Final food-nerd notes:
  • Lonely photo of sha'abiyat taken on the car seat next to me on the commute to work, because living in Egypt means endless time commuting and not enough time for photos.
  • Sha'abiyat are also sometimes made with a softer homemade dough instead of fillo dough, and are sometimes made with a semolina custard instead of clotted cream. (See picture here.)
  • Like the idea of having more routine in your dinner life? I loved Shauna's post about that here.
  • A rare piece of good news from Syria: the Icarda genebank is preserving seeds for traditional food stuffs and plants.
  • Poor Paul is still waiting for his baklava muhallabiya.

Orange-Scented Cream Triangles (Sha'abiyat bil Portuqal)
Using only two fillo sheets will initially seem like a thin dough, but trust me, once you've done the folding of the triangles it's just the right amount.
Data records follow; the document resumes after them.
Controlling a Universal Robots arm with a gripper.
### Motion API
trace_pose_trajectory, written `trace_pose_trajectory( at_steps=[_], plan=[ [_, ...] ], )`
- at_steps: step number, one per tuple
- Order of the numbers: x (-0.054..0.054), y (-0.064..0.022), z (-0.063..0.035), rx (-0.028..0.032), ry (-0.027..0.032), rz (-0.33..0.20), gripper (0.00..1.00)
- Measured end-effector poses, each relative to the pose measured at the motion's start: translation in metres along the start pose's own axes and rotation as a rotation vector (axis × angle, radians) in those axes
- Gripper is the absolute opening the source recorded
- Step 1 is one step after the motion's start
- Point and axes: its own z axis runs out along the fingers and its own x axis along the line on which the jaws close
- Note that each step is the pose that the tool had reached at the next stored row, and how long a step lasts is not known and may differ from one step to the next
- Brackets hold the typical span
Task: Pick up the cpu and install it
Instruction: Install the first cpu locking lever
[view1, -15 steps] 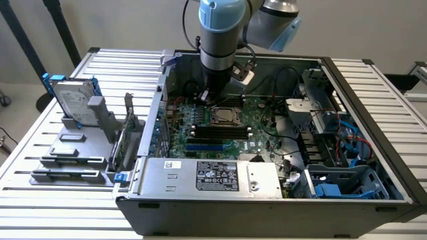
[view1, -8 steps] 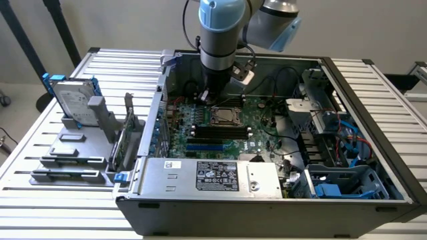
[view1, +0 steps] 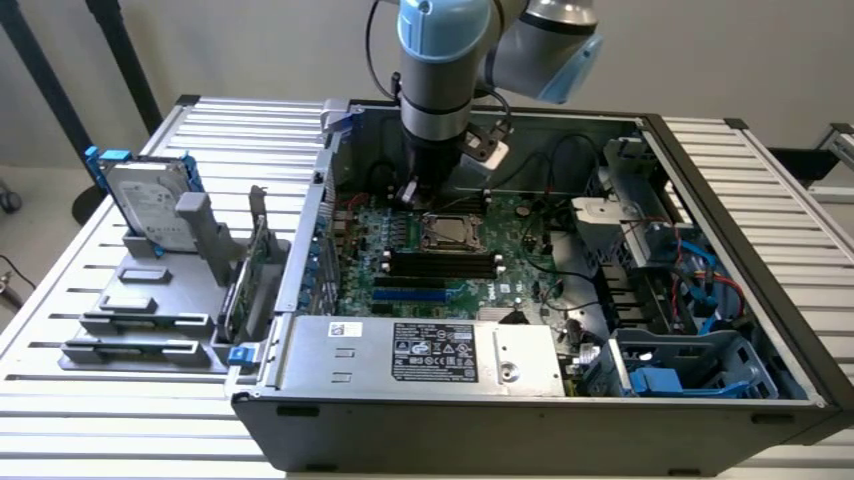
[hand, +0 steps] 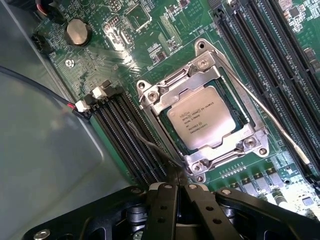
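Silvery-grey and square, the cpu (hand: 201, 116) lies flat inside the motherboard's socket frame (hand: 202, 107), printed side up, with the metal frame surrounding it on all four sides. A thin wire lever (hand: 272, 122) runs alongside the socket, lying at a slant across the board. Black memory slots (hand: 127, 135) flank the socket on one side and more run along the other. A round coin battery (hand: 77, 31) sits on the green motherboard (hand: 150, 45) well away from the socket.

The gripper (hand: 177, 192) hangs just off one corner of the socket frame, its black fingers (hand: 162, 205) pressed together with nothing between them. In the exterior view the arm (view1: 438, 70) reaches down into the open computer case (view1: 534, 420), with the gripper (view1: 411, 190) above the board beside the socket (view1: 454, 232). On the slatted table (view1: 80, 300), towards the exterior view's left, a hard drive with blue brackets (view1: 144, 205) stands upright in a grey holder (view1: 154, 320).
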Motion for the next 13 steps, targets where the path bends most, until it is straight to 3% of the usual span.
trace_pose_trajectory(
  at_steps=[7,13],
  plan=[
    [0.0028,0.0005,0.0019,-0.0015,-0.0020,0.000,0.11],
    [0.0044,0.0019,0.0035,-0.0060,-0.0088,0.000,0.11]
  ],
)
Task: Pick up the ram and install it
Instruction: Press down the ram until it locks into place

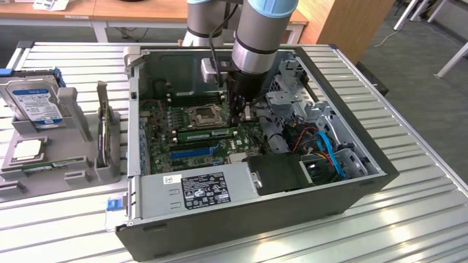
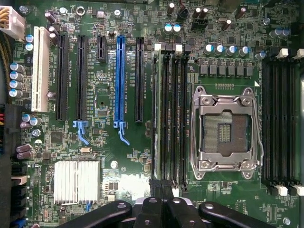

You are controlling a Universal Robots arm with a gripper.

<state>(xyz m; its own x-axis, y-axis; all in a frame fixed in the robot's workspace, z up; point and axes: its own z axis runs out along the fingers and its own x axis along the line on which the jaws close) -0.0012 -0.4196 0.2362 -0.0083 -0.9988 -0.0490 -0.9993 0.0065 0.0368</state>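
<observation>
The ribbed silver metal table (image 1: pixel 409 181) looks shiny. The dark grey computer case (image 1: pixel 241 224) seems matt metal. The green circuit board (image 2: pixel 104 95) is smooth, with black plastic slots (image 2: pixel 172 114).

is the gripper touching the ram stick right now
Touching. In the wrist view the shut gripper sits on the end of the ram, which stands edge-on in the memory slots beside the CPU socket; no gap shows.
</observation>
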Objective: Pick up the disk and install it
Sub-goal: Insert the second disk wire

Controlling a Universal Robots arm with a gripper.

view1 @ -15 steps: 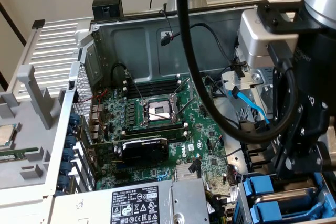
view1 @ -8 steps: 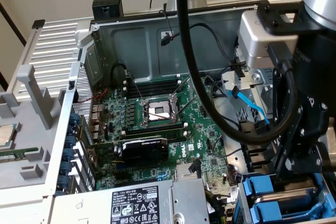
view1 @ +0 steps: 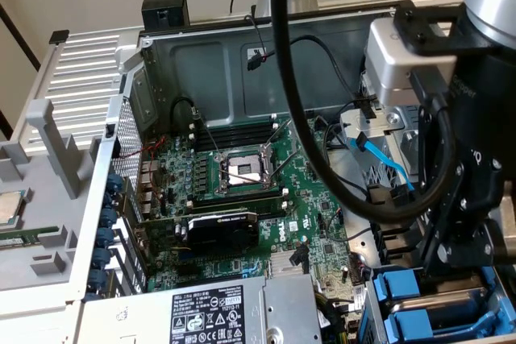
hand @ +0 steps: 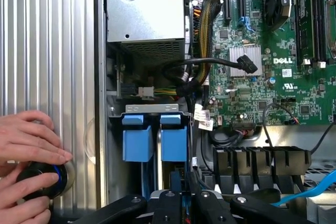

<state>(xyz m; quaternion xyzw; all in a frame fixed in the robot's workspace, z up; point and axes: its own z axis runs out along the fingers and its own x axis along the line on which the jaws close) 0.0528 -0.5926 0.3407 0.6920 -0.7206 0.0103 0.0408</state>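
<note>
So the open tower case [view1: 153,78] is the big container here: grey sheet-metal walls, with a green motherboard [view1: 314,215] lying flat inside, a bare square CPU socket [view1: 242,171] in a shiny metal frame, and a black graphics card [view1: 222,227] slotted beside it. The power supply [view1: 210,312] is a boxy grey thing with a black-and-white label, tucked into the corner at the exterior view's bottom; from the wrist cam its plain metal side [hand: 147,14] has a perforated grille. The drive cage [hand: 152,109] holds two blue plastic carriers [hand: 137,142] standing side by side. The disk [view1: 439,309] looks to be the silver-grey slab showing between the blue plastic in that cage, right under the gripper [view1: 463,251], whose black linkages [hand: 189,205] hang just over the bay. Honestly can't tell whether it's clamped on anything or loose. A thin blue cable [view1: 387,167] runs past the cage. Outside the case, a person's hands [hand: 26,140] rest on a round black knob with a blue ring [hand: 42,179], on a ribbed grey panel [hand: 47,51].
</note>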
Ghee can be purchased at most grocery stores these days, samneh is the Middle Eastern equivalent, and can be found at Middle Eastern shops. If you can get your hands on clotted cream it is worth it, as it makes this recipe both faster and tastier.
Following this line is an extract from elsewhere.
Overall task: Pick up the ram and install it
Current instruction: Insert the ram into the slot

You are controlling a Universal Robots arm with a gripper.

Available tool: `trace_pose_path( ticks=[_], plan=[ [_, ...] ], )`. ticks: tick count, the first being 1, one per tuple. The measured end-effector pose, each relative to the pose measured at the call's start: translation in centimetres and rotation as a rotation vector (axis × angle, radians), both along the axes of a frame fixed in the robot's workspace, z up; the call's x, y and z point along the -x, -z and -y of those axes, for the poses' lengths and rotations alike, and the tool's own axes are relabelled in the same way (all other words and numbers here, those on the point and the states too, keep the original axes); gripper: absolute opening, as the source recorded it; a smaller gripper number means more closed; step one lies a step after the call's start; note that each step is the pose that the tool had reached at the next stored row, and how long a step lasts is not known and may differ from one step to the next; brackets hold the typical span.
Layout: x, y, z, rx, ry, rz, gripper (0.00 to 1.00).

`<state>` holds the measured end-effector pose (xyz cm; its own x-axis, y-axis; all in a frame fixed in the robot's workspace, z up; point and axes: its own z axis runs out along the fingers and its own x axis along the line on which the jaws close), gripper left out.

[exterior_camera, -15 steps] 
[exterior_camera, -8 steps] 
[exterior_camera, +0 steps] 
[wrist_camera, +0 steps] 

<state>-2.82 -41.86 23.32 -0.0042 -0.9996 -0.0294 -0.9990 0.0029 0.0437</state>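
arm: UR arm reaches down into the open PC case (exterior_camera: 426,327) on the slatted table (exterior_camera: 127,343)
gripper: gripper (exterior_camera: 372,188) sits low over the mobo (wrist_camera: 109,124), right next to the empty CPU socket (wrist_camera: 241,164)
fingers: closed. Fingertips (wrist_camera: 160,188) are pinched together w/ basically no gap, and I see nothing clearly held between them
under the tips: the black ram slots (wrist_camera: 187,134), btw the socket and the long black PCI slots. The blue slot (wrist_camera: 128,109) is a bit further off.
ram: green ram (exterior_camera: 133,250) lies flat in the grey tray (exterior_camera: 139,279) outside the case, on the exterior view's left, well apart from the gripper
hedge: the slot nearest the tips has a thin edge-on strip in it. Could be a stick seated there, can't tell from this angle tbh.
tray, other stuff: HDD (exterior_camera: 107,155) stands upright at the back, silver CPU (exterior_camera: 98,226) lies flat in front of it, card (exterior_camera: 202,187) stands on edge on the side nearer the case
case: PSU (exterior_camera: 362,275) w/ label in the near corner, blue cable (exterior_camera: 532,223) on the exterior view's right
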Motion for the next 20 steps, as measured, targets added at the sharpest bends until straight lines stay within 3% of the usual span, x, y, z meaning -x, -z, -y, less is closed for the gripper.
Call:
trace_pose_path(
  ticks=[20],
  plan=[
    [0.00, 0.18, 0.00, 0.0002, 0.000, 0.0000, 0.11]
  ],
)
1 box fillo dough, fully defrosted
1 1/2 cups samneh, ghee, or clarified butter
1 pint clotted cream or 'ashta, if you can get it, or heavy cream
1 tablespoon cornstarch, if using heavy cream
4 tablespoons (1/4 cup) honey
zest of half an orange, or 1 mandarin
1/4 teaspoon salt
2 cups sugar
1 cup water
zest of half an orange, or 1 mandarin, plus 1 tablespoon of juice

1. Make the syrup: Place the sugar and water together in the saucepan and place over medium heat. Heat the mixture, stirring occasionally, until the mixture starts to bubble and the sugar is dissolved. Remove the pan from the heat, then grate the orange zest directly into the syrup and add the tablespoon of juice. Set aside and let syrup cool completely. (This can be done several days ahead and kept in a sealed jar in the fridge.)
2. Make the filling: If using clotted cream simply stir together the cream, honey, zest and salt. If using heavy cream, place the cream and flour in a saucepan and heat over medium-low heat, stirring constantly, until the mixture is thick and bubbly slightly. Remove the pan from the heat and add the zest, honey, and salt. Taste for sweetness, it may need a touch more honey. Set aside to cool. (This can be done one day ahead and stored in the fridge.)
3. Make the baklava: Preheat the oven to 350F. Get out a large rectangular rimmed baking tray. Melt your samneh or butter in a bowl and have a pastry brush ready.
4. Remove the fillo dough from the box, place it on the counter with plastic sheets both underneath and on top of the dough. Place a damp kitchen towel on top of the top plastic sheet over the fillo dough. Working either directly on your counter, or on a large marble board, lightly butter your counter or board. Place one sheet of fillo dough down, lightly butter it with you pastry brush, then place another sheet of fillo on top and lightly butter that sheet. Slice the fillo dough into four strips lengthwise (so you''ll make 3 cuts to create 4 strips). Place a spoonful of the cream filling at the top corner of one strip of fillo, then fold the fillo over on itself in a triangle, and keep folding up, as if you were folding a flag, until the whole fillo strip is used up. Use a bit of butter the secure the ends of the fillo strip to the triangle. Place on the baking sheet seam-side down. Continue with the remaining strips, then continue making triangles until you've used up all your fillo dough. Crowd the triangles into the pan as close together as necessary.
5. Brush the tops of the triangles with a bit more butter. Bake the triangles until a medium brown (not too dark, not too light), about 30-35 minutes.
6. Remove from the oven and immediately pour 1 cup of cold syrup over the hot triangles. Let absorb for 10 minutes. Then drizzle another 1/2 cup of syrup over the triangles. Let the triangles cool completely. Serve with additional syrup on the side, for people to add as they like.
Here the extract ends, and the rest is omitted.